9.9.04

Giornalisti?

Giulietto Chiesa si chiede perché l’unico Iraq conosciuto dagli spettatori televisivi sia il tetto di una moschea e un minareto: scenografia patinata, rassicurante e immutabile di giornalisti inviati e rassegnati, cristallizzati in ipotesi o smentite, in balia di eventi e aziende. Le immagini rubate alla strada, alla trincea, alla disperazione s’interrompono pudicamente con i nostri dubbi e sul nostro ribrezzo. Le solite facce, la solita litania. Dovremo attendere un altro Michael Moore per comprendere appieno l’immoralità televisiva dei nostri tempi, la manipolazione mediatica, la strumentalizzazione mirata dell’informazione? Povero Enzo: dimenticato prima di essere conosciuto.
Non è colpa tua, caro, vecchio elettrodomestico. Tu sei solo uno strumento.
Non è colpa dei cani, ma dei padroni. Non è colpa dei bambini, ma dei genitori.
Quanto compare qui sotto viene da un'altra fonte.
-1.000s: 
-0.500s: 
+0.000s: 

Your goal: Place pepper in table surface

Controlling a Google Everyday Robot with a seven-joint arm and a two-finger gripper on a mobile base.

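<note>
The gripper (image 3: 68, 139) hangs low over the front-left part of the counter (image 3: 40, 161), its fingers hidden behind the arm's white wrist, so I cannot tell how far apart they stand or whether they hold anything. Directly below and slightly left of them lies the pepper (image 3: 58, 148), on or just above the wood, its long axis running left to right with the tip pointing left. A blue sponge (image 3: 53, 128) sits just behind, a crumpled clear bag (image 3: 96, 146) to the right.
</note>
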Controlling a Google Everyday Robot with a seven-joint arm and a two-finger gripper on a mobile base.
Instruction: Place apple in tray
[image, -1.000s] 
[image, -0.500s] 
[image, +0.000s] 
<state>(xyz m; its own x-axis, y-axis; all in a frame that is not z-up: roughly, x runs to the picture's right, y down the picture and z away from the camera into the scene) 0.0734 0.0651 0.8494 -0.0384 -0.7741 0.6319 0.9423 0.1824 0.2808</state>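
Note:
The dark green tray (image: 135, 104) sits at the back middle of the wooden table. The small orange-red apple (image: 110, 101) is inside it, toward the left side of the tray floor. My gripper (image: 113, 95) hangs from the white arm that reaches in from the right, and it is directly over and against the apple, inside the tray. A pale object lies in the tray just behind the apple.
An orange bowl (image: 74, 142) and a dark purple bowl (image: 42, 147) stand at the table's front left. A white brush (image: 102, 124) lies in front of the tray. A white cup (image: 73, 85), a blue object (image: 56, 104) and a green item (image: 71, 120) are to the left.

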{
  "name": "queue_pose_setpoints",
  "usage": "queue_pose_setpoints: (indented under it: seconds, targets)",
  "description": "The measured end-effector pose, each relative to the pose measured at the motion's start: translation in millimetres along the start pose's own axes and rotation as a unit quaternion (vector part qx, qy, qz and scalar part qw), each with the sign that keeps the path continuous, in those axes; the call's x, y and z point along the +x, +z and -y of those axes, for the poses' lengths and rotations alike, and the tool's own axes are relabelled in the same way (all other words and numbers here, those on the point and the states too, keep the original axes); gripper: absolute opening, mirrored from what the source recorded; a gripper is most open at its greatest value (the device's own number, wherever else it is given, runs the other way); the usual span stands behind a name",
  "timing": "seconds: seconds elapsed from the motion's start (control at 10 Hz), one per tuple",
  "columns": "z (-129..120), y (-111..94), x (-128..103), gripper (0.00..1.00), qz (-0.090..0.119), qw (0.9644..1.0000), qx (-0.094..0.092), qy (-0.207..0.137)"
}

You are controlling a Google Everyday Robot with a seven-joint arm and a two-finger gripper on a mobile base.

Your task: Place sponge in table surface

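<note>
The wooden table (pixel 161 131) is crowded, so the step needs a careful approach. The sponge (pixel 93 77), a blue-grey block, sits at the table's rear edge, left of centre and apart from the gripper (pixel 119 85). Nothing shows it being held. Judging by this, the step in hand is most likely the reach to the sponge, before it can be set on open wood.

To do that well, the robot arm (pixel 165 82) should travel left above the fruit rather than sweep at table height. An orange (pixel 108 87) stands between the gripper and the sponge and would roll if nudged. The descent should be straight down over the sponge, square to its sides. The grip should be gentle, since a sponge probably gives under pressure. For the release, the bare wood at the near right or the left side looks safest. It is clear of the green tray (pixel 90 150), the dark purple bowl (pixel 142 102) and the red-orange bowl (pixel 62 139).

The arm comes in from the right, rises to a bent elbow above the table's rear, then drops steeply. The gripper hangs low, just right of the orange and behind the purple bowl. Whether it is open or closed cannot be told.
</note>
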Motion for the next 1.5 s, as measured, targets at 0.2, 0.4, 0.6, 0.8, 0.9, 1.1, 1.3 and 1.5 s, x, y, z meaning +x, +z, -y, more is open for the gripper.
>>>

Mai come ora il rimorso, la colpa e il ricatto rappresentano bieche sfaccettature tra le pieghe di un media divenuto appendice inscindibile della nostra società e della nostra fisiologia. Lì dentro si combattono guerre, si decapitano ostaggi, si eleggono capi, si spiegano fatti, si interpretano notizie. E si smentiscono evidenze.
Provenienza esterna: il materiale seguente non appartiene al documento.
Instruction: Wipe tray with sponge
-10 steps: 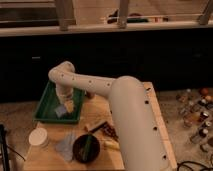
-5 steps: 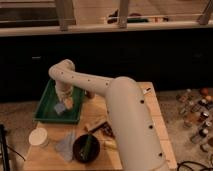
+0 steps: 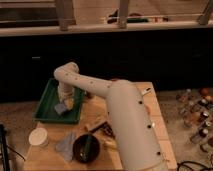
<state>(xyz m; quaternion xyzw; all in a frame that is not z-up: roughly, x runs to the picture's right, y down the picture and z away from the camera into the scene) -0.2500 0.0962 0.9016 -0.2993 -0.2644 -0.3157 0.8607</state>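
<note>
A green tray point(image 3: 47, 101) sits at the left side of the wooden table. My gripper point(image 3: 65, 102) reaches down into the tray from the white arm point(image 3: 95, 86). Under it lies a sponge point(image 3: 63, 107), grey-blue with a yellow part, on the tray floor near the right wall. The gripper sits right on the sponge and hides part of it.
A white cup point(image 3: 38, 136) stands at the front left of the table point(image 3: 150, 107). A grey cloth point(image 3: 65, 145) and a dark bowl point(image 3: 86, 147) with utensils lie in front. Bottles point(image 3: 197, 117) stand on the floor at right. A dark counter runs behind.
The gripper and sponge stay at about the same spot in the tray; the arm has shifted only slightly.
</note>
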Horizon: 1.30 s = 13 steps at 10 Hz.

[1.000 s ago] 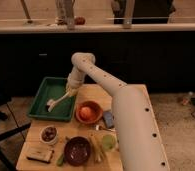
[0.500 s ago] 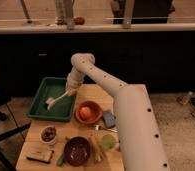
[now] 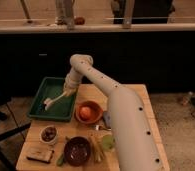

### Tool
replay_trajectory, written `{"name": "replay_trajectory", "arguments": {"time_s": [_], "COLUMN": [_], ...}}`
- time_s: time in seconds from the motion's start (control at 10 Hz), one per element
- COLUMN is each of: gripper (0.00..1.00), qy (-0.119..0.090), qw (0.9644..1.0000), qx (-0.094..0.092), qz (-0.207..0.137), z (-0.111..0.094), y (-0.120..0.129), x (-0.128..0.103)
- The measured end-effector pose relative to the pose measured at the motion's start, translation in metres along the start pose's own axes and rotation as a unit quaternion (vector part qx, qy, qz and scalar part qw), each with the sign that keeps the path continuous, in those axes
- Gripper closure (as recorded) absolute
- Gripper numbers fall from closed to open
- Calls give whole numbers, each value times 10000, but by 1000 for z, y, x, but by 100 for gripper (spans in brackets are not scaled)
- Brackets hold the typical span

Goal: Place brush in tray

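Observation:
The dark-green tray (image 3: pixel 45 86) sits at the back left of the wooden table. The cream-white brush (image 3: pixel 55 99) lies slanted over the tray, its wide head low at the left and its handle running up to the right. My gripper (image 3: pixel 69 91) is at the upper end of the handle, over the tray's right half, on the end of the white arm (image 3: pixel 116 105) that reaches in from the lower right. The brush looks low in the tray; I cannot tell whether it rests on the bottom.
A round orange bowl (image 3: pixel 89 112) with an orange fruit stands right of the tray. A small white bowl (image 3: pixel 49 134), a dark bowl (image 3: pixel 77 150), yellow-green stalks (image 3: pixel 97 148), a green item (image 3: pixel 108 142) and a flat dark packet (image 3: pixel 40 155) lie along the table's front.
The gripper and the brush have stayed over the tray's right half, perhaps a little lower; the arm has hardly moved.

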Motion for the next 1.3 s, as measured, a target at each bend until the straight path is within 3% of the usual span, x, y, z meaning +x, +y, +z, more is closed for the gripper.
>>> {"name": "replay_trajectory", "arguments": {"time_s": [0.5, 0.9, 1.3], "gripper": [98, 65, 63], "qy": [-150, -101, -97], "qw": [9998, 9999, 9999], "qx": [-104, -74, -58], "qz": [-102, -36, -40], "z": [15, 4, 2], "y": [-6, 2, 1], "x": [-8, 0, -2]}}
Mai come ora la scatola è così vuota, apparentemente traboccante di isole e di vips, di rivombrose e di “chi vuole essere”. Ma vuota di realtà: un’irreale RealTV.
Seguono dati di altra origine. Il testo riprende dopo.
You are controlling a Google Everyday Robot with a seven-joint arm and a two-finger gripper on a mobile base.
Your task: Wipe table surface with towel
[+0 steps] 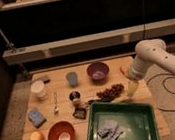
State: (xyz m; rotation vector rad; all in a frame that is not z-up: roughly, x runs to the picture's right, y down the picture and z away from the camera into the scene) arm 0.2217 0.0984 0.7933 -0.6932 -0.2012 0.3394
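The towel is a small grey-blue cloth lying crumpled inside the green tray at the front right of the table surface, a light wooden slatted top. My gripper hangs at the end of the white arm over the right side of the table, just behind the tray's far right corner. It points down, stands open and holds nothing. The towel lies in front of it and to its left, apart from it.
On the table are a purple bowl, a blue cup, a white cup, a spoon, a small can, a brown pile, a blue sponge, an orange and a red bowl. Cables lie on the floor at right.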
Palinsesti ludici e ridanciani incombono sul nostro quotidiano, lacerati da uomini cattivi che per immolare la propria vita trascinano innocenti all’interno del medesimo tubo catodico: la televisione replica se stessa in un circolo vizioso. Immagini di morte, immagini di morti, emittenti clandestine, video minatori, videomontaggi, videoproclami, immagini rubate, immagini censurate: sembra che la nostra società respiri l’anelito di uno schermo schizofrenico, senza per questo intuire la nebulosa verità. Giornalisti ingordi accorrono con i loro caravanserragli parabolici alla convention del dolore, all’ennesimo capezzale dal quale suggere il nettare della banalità dell’ovvio: questa volta a pochi metri da noi. Così vicini da poter percepire i mefitici effluvi di un morboso sensazionalismo a puntate.